(What the exercise asks): Reproduce nothing but the lines from the start of the material through the line that includes "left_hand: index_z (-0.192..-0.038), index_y", both ends included, and omit every picture.

(Dataset section):
------------------------

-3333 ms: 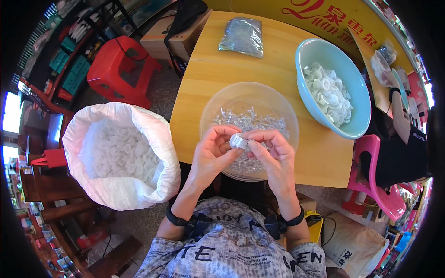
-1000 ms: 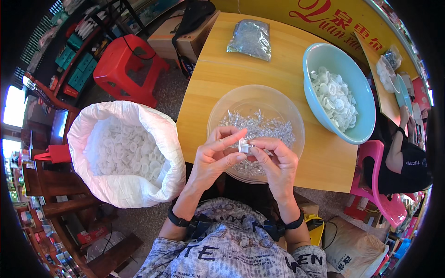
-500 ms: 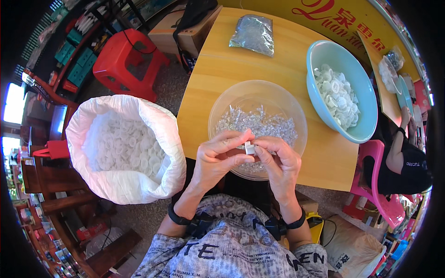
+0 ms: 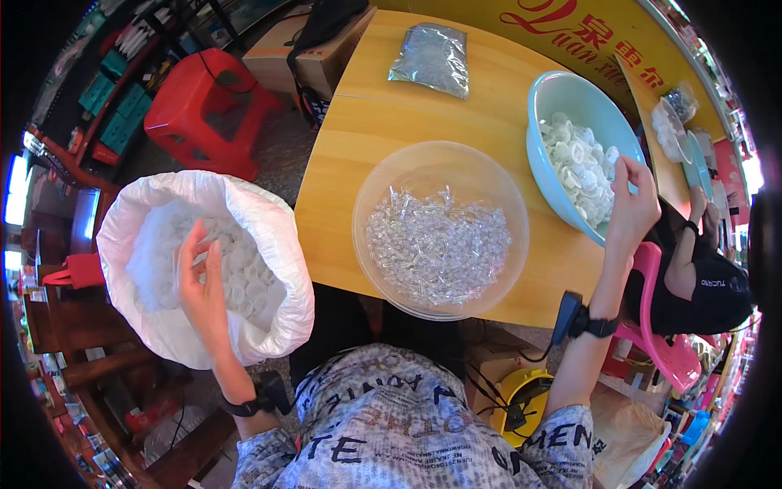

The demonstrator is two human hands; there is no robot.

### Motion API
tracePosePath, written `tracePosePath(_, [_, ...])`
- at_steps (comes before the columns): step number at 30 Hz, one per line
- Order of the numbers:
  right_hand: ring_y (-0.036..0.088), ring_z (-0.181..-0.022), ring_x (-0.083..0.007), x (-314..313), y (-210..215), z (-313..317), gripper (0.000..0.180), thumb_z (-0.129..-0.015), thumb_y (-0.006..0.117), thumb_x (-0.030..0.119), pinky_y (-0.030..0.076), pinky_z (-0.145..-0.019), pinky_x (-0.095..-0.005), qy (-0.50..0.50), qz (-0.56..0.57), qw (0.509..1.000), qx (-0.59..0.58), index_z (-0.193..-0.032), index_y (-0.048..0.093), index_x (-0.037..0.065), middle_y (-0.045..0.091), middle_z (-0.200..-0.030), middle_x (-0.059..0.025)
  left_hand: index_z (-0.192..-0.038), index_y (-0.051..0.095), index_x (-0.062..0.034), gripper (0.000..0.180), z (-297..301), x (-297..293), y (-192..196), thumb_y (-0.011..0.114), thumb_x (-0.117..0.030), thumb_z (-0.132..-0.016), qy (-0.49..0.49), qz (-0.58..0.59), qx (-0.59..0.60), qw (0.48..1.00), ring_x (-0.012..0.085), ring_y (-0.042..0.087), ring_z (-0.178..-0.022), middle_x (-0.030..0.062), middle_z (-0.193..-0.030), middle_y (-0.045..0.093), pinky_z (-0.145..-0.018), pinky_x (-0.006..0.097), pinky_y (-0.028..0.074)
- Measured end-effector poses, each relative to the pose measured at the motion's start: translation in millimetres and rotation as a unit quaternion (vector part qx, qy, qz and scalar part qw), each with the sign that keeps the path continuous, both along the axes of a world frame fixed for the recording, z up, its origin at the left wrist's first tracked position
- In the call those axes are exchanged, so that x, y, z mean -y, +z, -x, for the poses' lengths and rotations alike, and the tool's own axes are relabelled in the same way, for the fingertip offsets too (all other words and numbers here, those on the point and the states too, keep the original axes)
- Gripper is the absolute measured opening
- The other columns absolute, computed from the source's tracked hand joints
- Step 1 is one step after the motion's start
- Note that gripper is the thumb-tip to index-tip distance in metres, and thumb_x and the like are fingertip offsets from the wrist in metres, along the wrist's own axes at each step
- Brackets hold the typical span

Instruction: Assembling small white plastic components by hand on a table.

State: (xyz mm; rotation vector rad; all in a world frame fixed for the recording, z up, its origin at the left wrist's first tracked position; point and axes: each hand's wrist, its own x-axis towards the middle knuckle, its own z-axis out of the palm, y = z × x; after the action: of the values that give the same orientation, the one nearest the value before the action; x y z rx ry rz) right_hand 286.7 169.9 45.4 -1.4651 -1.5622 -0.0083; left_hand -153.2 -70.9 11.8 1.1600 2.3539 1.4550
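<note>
The left hand (image 4: 199, 281) hangs loosely open over the white sack (image 4: 269, 244) left of the clear bowl (image 4: 440, 228). The right hand (image 4: 631, 204), fingers pinched narrow, hovers at the blue bowl (image 4: 546, 106) of white caps (image 4: 582, 167) to the clear bowl's right; whether it holds a cap I cannot tell. Judging by this, a cap is being picked, which calls for a clean pinch.

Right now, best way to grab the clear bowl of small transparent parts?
Probably by the rim of the clear bowl, one hand at each side, coming from the near table edge. It is wide, round and shallow, sits flat on the wooden table, and its rim overhangs that edge.
</note>
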Motion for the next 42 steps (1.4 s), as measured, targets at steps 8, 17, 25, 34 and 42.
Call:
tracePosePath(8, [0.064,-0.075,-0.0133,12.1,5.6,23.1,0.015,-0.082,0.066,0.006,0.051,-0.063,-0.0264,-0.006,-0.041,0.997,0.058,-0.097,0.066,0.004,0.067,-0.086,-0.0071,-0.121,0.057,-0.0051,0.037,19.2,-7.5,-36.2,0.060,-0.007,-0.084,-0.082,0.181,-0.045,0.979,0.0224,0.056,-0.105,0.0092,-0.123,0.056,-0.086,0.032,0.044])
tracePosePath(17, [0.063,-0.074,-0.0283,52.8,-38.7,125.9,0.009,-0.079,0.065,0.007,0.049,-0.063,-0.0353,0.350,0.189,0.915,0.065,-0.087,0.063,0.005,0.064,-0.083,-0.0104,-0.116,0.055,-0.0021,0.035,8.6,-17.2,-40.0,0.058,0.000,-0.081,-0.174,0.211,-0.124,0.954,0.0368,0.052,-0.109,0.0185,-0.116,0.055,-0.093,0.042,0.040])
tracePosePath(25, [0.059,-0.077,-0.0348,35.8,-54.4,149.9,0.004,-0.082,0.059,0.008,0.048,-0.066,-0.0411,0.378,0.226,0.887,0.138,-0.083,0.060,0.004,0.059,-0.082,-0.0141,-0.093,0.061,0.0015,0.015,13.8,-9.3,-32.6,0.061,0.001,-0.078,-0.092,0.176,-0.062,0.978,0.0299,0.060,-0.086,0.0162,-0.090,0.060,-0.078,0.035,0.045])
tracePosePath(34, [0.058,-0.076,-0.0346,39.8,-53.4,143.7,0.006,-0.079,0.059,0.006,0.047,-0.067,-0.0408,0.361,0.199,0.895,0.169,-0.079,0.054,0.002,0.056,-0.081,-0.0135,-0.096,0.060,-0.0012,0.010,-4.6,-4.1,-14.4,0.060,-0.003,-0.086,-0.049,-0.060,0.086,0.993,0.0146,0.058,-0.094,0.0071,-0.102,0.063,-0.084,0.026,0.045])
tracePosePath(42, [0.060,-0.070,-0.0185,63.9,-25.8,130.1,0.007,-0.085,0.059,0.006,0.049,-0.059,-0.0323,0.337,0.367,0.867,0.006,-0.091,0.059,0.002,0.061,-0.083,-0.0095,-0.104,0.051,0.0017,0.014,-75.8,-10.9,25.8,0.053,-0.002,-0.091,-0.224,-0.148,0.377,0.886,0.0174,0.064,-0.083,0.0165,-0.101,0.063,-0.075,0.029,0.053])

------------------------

(Answer space):
-3333 ms: 
-1000 ms: 
-500 ms: 
+0 ms: 

The demonstrator is two human hands; there is no robot.

### Motion API
tracePosePath, written `tracePosePath(_, [_, ...])`
- at_steps (comes before the columns): step number at 30 Hz, one per line
- Order of the numbers:
  right_hand: ring_y (-0.036..0.088), ring_z (-0.181..-0.022), ring_x (-0.083..0.007), x (-314..313), y (-210..215), z (-313..317), gripper (0.000..0.180), thumb_z (-0.129..-0.015), thumb_y (-0.006..0.117), thumb_x (-0.030..0.119), pinky_y (-0.030..0.076), pinky_z (-0.145..-0.019), pinky_x (-0.095..-0.005), qy (-0.50..0.50), qz (-0.56..0.57), qw (0.509..1.000), qx (-0.59..0.58), index_z (-0.193..-0.032), index_y (-0.048..0.093), index_x (-0.037..0.065), middle_y (-0.045..0.091), middle_z (-0.200..-0.030), middle_x (-0.059..0.025)
  left_hand: index_z (-0.192..-0.038), index_y (-0.051..0.095), index_x (-0.062..0.034), gripper (0.000..0.180), z (-297..301), x (-297..293), y (-192..196), thumb_y (-0.011..0.114), thumb_x (-0.117..0.030), thumb_z (-0.132..-0.016), qy (-0.49..0.49), qz (-0.58..0.59), qx (-0.59..0.60), qw (0.48..1.00), ring_x (-0.012..0.085), ring_y (-0.042..0.087), ring_z (-0.178..-0.022), middle_x (-0.030..0.062), middle_z (-0.193..-0.030), middle_y (-0.045..0.093), pinky_z (-0.145..-0.018), pinky_x (-0.006..0.097), pinky_y (-0.028..0.074)

This exercise is now done.